What the task asks
Two lines below mark the span: the one containing "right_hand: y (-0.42" and the one containing "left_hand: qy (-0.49". Set down both, plus every line between, exactly as they stand, and nothing else.

The data
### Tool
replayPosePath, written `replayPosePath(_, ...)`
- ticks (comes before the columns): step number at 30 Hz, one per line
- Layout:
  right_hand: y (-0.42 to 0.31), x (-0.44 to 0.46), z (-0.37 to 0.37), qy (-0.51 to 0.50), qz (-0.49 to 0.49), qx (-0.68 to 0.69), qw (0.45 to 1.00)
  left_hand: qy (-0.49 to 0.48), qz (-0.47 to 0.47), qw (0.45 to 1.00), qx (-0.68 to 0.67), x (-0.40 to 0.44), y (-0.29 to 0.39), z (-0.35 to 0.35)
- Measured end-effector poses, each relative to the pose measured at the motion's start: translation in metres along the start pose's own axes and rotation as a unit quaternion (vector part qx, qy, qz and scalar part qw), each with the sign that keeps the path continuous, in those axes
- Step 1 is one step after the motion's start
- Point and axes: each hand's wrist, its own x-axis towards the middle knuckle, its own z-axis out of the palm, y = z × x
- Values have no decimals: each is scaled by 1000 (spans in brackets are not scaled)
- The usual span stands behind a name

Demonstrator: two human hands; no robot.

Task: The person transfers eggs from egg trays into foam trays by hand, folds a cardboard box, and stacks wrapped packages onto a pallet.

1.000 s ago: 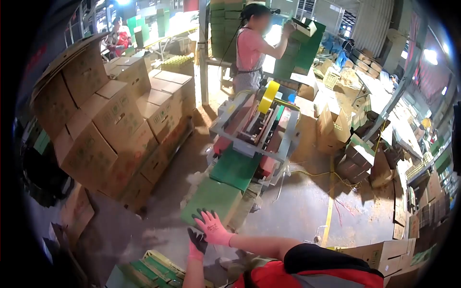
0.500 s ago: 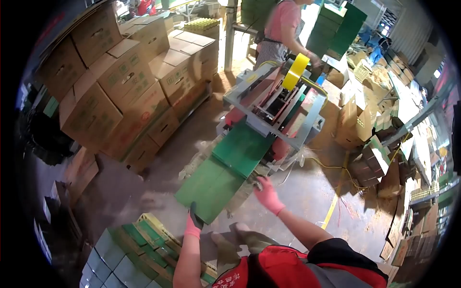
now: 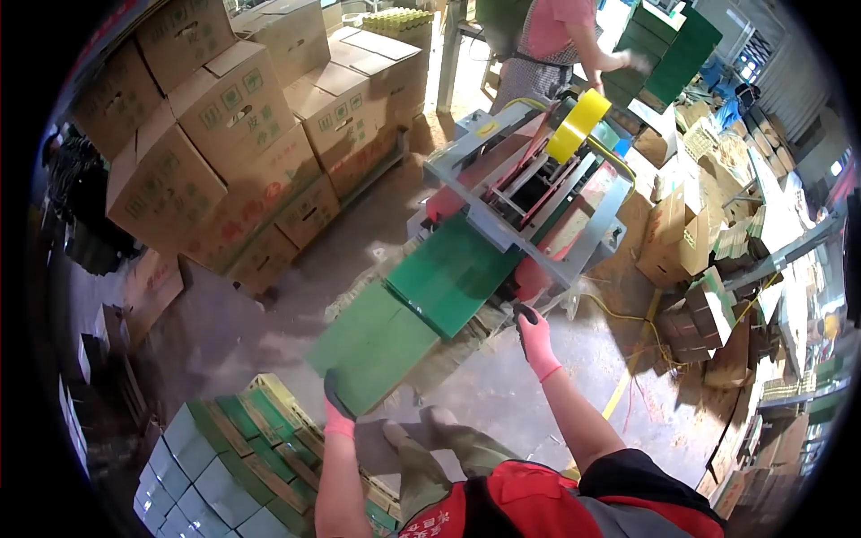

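Two green boxes lie end to end in front of a carton taping machine (image 3: 502, 229). The nearer box (image 3: 372, 345) is paler. The farther box (image 3: 456, 273) reaches the machine's mouth. My left hand (image 3: 337, 411), in a pink glove with dark fingertips, presses its fingers against the nearer box's close end. Over the floor to the right of the boxes, my right hand (image 3: 536, 342) is apart from them, near the machine's side. It wears a matching glove, and its fingers look loosely bent with nothing visible in them. A yellow tape roll (image 3: 578, 125) tops the machine.
Brown cartons (image 3: 238, 112) are piled at the left. Green-and-white boxes (image 3: 202, 462) stand stacked at lower left by my legs. Behind the machine is a person in a checked apron (image 3: 538, 76). A yellow cable (image 3: 619, 314) and opened cartons (image 3: 673, 233) lie right.
My right hand has moved forward and right, away from the boxes' side. My left hand remains at the nearer box's end. The view has shifted; the person behind has raised an arm.
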Motion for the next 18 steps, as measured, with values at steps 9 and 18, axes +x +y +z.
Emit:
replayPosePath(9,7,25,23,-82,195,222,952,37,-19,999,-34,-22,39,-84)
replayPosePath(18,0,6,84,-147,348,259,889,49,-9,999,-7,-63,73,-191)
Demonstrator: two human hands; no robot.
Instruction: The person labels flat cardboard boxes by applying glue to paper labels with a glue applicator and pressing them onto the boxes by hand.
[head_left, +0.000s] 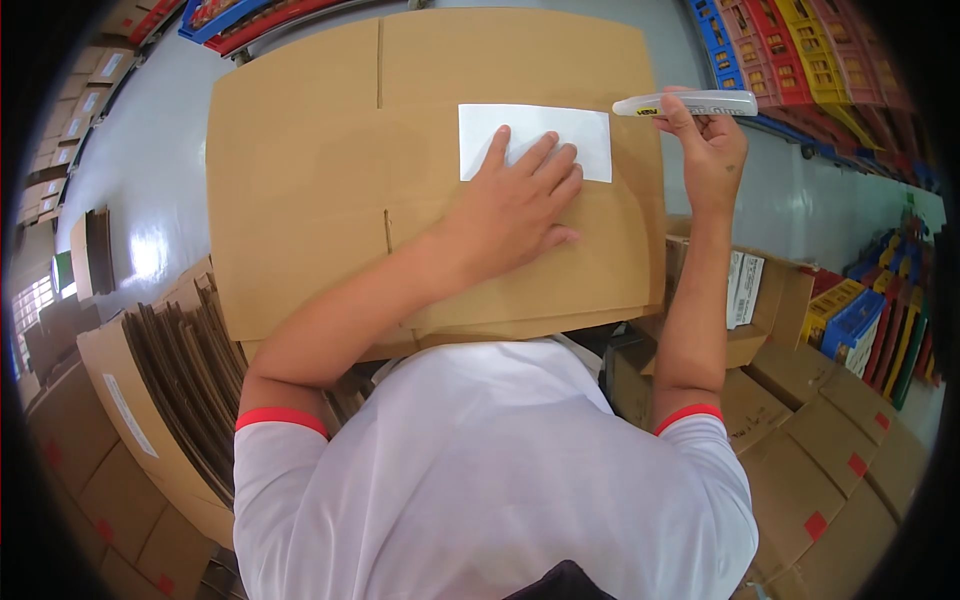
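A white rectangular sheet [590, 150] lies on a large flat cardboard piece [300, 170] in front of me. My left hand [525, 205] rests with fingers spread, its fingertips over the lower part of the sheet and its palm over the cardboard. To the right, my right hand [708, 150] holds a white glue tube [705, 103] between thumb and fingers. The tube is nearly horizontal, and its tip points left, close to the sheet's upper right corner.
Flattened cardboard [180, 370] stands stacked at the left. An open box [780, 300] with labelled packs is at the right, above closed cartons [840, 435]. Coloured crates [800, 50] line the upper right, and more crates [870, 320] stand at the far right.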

Task output
  right_hand: y (-0.42 to 0.31), x (-0.44 to 0.46), z (-0.37 to 0.37), qy (-0.51 to 0.50), qz (-0.49 to 0.49), qx (-0.68 to 0.69), qw (0.45 to 1.00)
  left_hand: qy (-0.49 to 0.48), qz (-0.47 to 0.47), qw (0.45 to 1.00), qx (-0.68 to 0.67), x (-0.40 to 0.44), y (-0.29 to 0.39), z (-0.35 to 0.35)

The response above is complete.